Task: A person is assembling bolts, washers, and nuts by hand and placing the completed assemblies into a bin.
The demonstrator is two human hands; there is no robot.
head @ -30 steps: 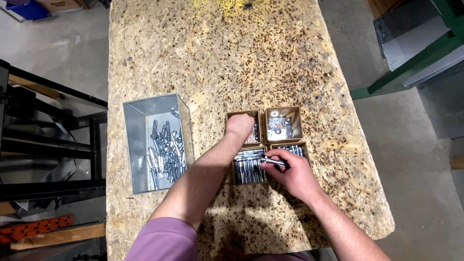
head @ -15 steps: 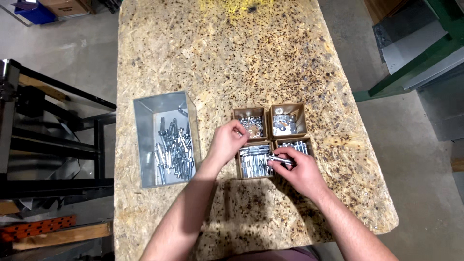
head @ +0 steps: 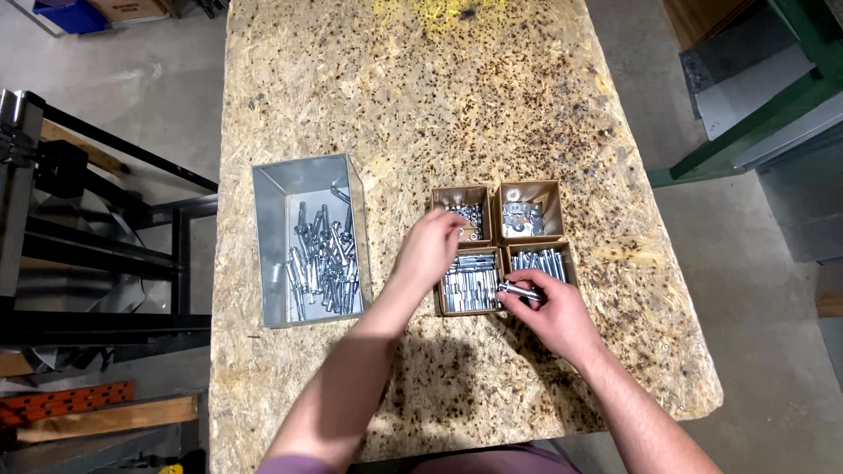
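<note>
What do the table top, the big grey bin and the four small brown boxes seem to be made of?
The speckled tan table top looks like pressed wood-chip board: flakes show, matte. The big grey open bin looks like sheet metal, dull sheen. The four small brown boxes are probably cardboard: thin, matte walls.

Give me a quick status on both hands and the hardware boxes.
Left hand reaching into rear-left cardboard box of small nuts. Right hand gripping a metal bolt over the front boxes. Metal bin of bolts sits left, untouched.
</note>
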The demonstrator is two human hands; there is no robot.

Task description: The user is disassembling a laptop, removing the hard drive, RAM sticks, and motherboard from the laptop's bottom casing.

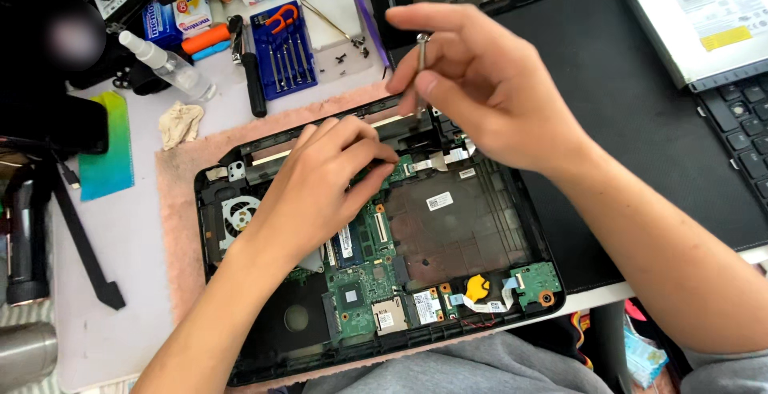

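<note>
An opened black laptop base lies in front of me with its green circuit board and a cooling fan exposed. My left hand rests on the board near the back edge, fingers curled and pressing down on a part there. My right hand holds a thin metal screwdriver upright between thumb and fingers, its tip pointing down at the rear of the base beside my left fingertips. The exact spot under the tip is hidden by my fingers.
A pink mat lies under the laptop. At the back sit a blue screwdriver set, a black pen-like tool, a spray bottle, a crumpled cloth and loose screws. An optical drive and keyboard lie right.
</note>
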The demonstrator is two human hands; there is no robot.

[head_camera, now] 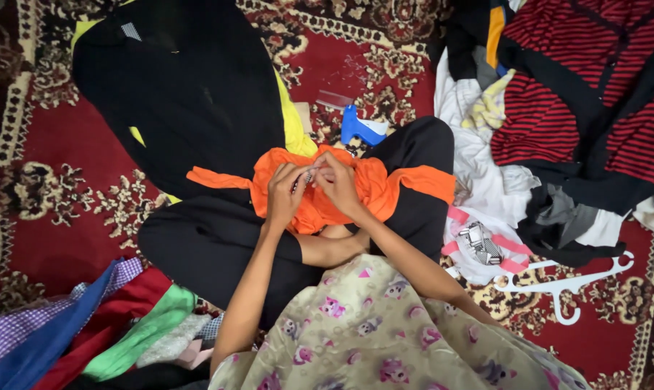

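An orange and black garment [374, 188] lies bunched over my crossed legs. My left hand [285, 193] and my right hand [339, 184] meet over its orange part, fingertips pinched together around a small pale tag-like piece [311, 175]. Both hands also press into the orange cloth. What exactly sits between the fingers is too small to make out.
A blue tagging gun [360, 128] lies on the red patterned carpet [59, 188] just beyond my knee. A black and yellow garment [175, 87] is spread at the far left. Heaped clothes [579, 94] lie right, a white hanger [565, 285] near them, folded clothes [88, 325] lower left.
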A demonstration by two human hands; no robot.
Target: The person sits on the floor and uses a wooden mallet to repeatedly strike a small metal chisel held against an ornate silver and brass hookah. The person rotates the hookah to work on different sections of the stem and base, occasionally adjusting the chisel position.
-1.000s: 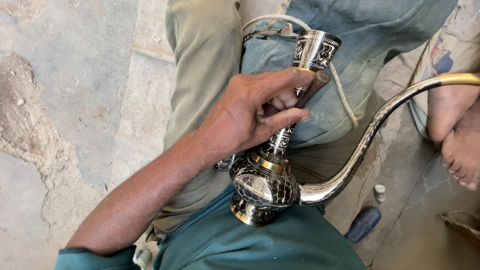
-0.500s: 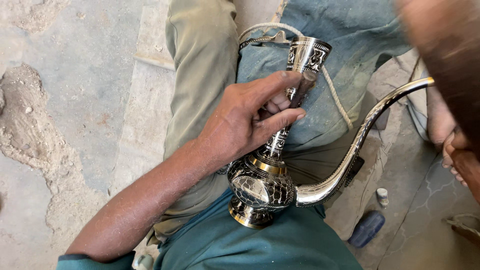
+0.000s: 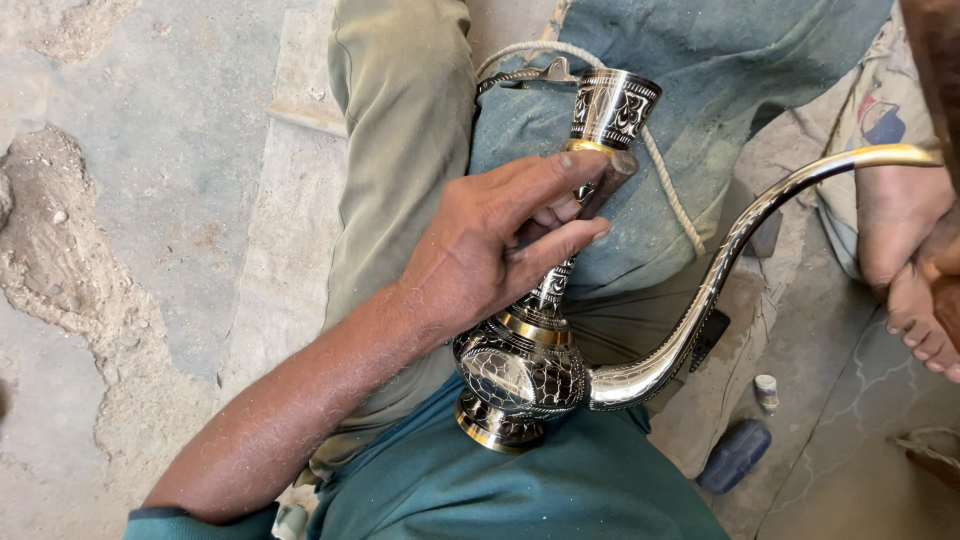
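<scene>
My left hand [image 3: 490, 245] is wrapped around the slim neck of an engraved, dark and silver metal jug [image 3: 520, 375]. The jug has a brass-ringed foot and rests tilted on my lap. Its flared mouth [image 3: 612, 108] points away from me, and its long curved spout [image 3: 720, 270] sweeps out to the right. A blurred brown forearm [image 3: 935, 80] at the top right edge seems to be my right arm. Its hand is not clearly visible and touches nothing that I can make out.
A dusty blue cloth [image 3: 700, 80] and a pale rope [image 3: 670, 190] lie over my knee, beside my olive trouser leg [image 3: 400, 150]. A bare foot [image 3: 905, 260] rests at the right. A blue bottle [image 3: 733, 455] and a small white vial [image 3: 766, 390] lie on the rough concrete floor [image 3: 150, 150].
My left hand keeps its hold on the jug's neck. The blurred arm that came in at the top right half a second ago has drawn back to the right edge.
</scene>
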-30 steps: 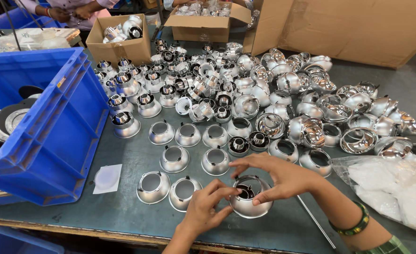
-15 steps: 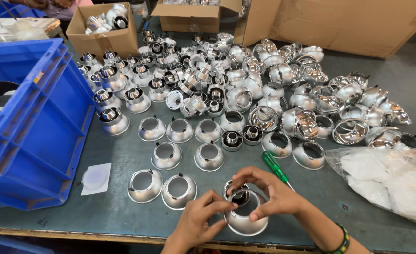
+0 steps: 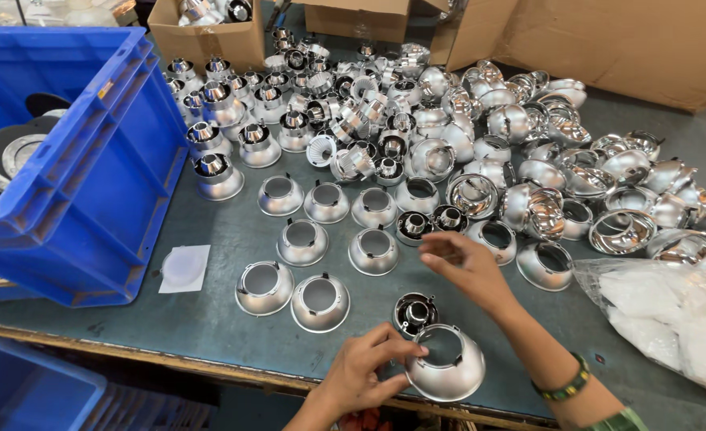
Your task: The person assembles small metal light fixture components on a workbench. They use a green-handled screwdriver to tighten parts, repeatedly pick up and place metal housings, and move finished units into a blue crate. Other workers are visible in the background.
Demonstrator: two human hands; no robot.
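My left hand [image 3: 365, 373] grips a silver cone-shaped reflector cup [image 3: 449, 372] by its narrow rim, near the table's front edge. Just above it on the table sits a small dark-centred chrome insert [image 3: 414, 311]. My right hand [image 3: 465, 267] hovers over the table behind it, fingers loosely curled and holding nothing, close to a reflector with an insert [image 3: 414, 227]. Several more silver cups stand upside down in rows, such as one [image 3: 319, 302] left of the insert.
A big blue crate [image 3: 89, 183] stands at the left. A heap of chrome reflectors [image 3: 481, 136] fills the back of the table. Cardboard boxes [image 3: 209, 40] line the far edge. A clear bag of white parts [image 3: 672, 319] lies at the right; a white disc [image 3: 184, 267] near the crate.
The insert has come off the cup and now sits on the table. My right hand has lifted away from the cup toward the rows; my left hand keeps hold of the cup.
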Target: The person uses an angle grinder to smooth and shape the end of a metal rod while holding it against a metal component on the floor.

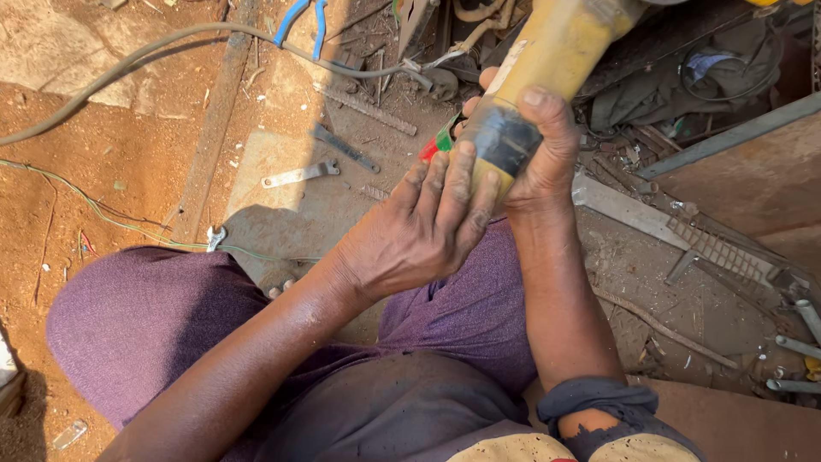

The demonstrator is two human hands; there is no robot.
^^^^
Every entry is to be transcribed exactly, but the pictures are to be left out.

Task: A person is assembling bolts, washers, and nuts by hand and placing the completed assemblies into a bin.
The demonstrator is two human hands; there is no robot.
head @ -30 steps: 
head @ -15 steps: 
head @ +0 steps: 
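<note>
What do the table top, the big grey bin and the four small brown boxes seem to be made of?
The speckled tan table top looks like pressed wood-chip board: flakes show, matte. The big grey open bin looks like sheet metal, dull sheen. The four small brown boxes are probably cardboard: thin, matte walls.

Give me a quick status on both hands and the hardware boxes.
Left hand reaching into rear-left cardboard box of small nuts. Right hand gripping a metal bolt over the front boxes. Metal bin of bolts sits left, untouched.
</note>
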The demonstrator is two human hands; there is no robot.

Task description: The user is disassembling a laptop, removing the hard drive, RAM sticks, and motherboard from the laptop's bottom casing.


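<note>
An opened black laptop base lies in front of me with its green circuit board and a cooling fan exposed. My left hand rests on the board near the back edge, fingers curled and pressing down on a part there. My right hand holds a thin metal screwdriver upright between thumb and fingers, its tip pointing down at the rear of the base beside my left fingertips. The exact spot under the tip is hidden by my fingers.
A pink mat lies under the laptop. At the back sit a blue screwdriver set, a black pen-like tool, a spray bottle, a crumpled cloth and loose screws. An optical drive and keyboard lie right.
</note>
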The demonstrator is two human hands; there is no robot.

[head_camera, now] 

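An orange and black garment [374, 188] lies bunched over my crossed legs. My left hand [285, 193] and my right hand [339, 184] meet over its orange part, fingertips pinched together around a small pale tag-like piece [311, 175]. Both hands also press into the orange cloth. What exactly sits between the fingers is too small to make out.
A blue tagging gun [360, 128] lies on the red patterned carpet [59, 188] just beyond my knee. A black and yellow garment [175, 87] is spread at the far left. Heaped clothes [579, 94] lie right, a white hanger [565, 285] near them, folded clothes [88, 325] lower left.
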A demonstration by two human hands; no robot.
Target: The person sits on the floor and uses a wooden mallet to repeatedly strike a small metal chisel held against an ornate silver and brass hookah. The person rotates the hookah to work on different sections of the stem and base, occasionally adjusting the chisel position.
-1.000s: 
-0.500s: 
+0.000s: 
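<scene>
My left hand [image 3: 490, 245] is wrapped around the slim neck of an engraved, dark and silver metal jug [image 3: 520, 375]. The jug has a brass-ringed foot and rests tilted on my lap. Its flared mouth [image 3: 612, 108] points away from me, and its long curved spout [image 3: 720, 270] sweeps out to the right. A blurred brown forearm [image 3: 935, 80] at the top right edge seems to be my right arm. Its hand is not clearly visible and touches nothing that I can make out.
A dusty blue cloth [image 3: 700, 80] and a pale rope [image 3: 670, 190] lie over my knee, beside my olive trouser leg [image 3: 400, 150]. A bare foot [image 3: 905, 260] rests at the right. A blue bottle [image 3: 733, 455] and a small white vial [image 3: 766, 390] lie on the rough concrete floor [image 3: 150, 150].
My left hand keeps its hold on the jug's neck. The blurred arm that came in at the top right half a second ago has drawn back to the right edge.
</scene>
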-30 steps: 
-15 steps: 
+0 steps: 
Your task: The person assembles small metal light fixture components on a workbench. They use a green-handled screwdriver to tighten parts, repeatedly pick up and place metal housings, and move finished units into a blue crate. Other workers are visible in the background.
Demonstrator: two human hands; no robot.
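My left hand [image 3: 365, 373] grips a silver cone-shaped reflector cup [image 3: 449, 372] by its narrow rim, near the table's front edge. Just above it on the table sits a small dark-centred chrome insert [image 3: 414, 311]. My right hand [image 3: 465, 267] hovers over the table behind it, fingers loosely curled and holding nothing, close to a reflector with an insert [image 3: 414, 227]. Several more silver cups stand upside down in rows, such as one [image 3: 319, 302] left of the insert.
A big blue crate [image 3: 89, 183] stands at the left. A heap of chrome reflectors [image 3: 481, 136] fills the back of the table. Cardboard boxes [image 3: 209, 40] line the far edge. A clear bag of white parts [image 3: 672, 319] lies at the right; a white disc [image 3: 184, 267] near the crate.
The insert has come off the cup and now sits on the table. My right hand has lifted away from the cup toward the rows; my left hand keeps hold of the cup.
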Target: The person uses an angle grinder to smooth and shape the end of a metal rod while holding it against a metal component on the floor.


The demonstrator is two human hands; there is no robot.

Nothing remains to be done for this exercise.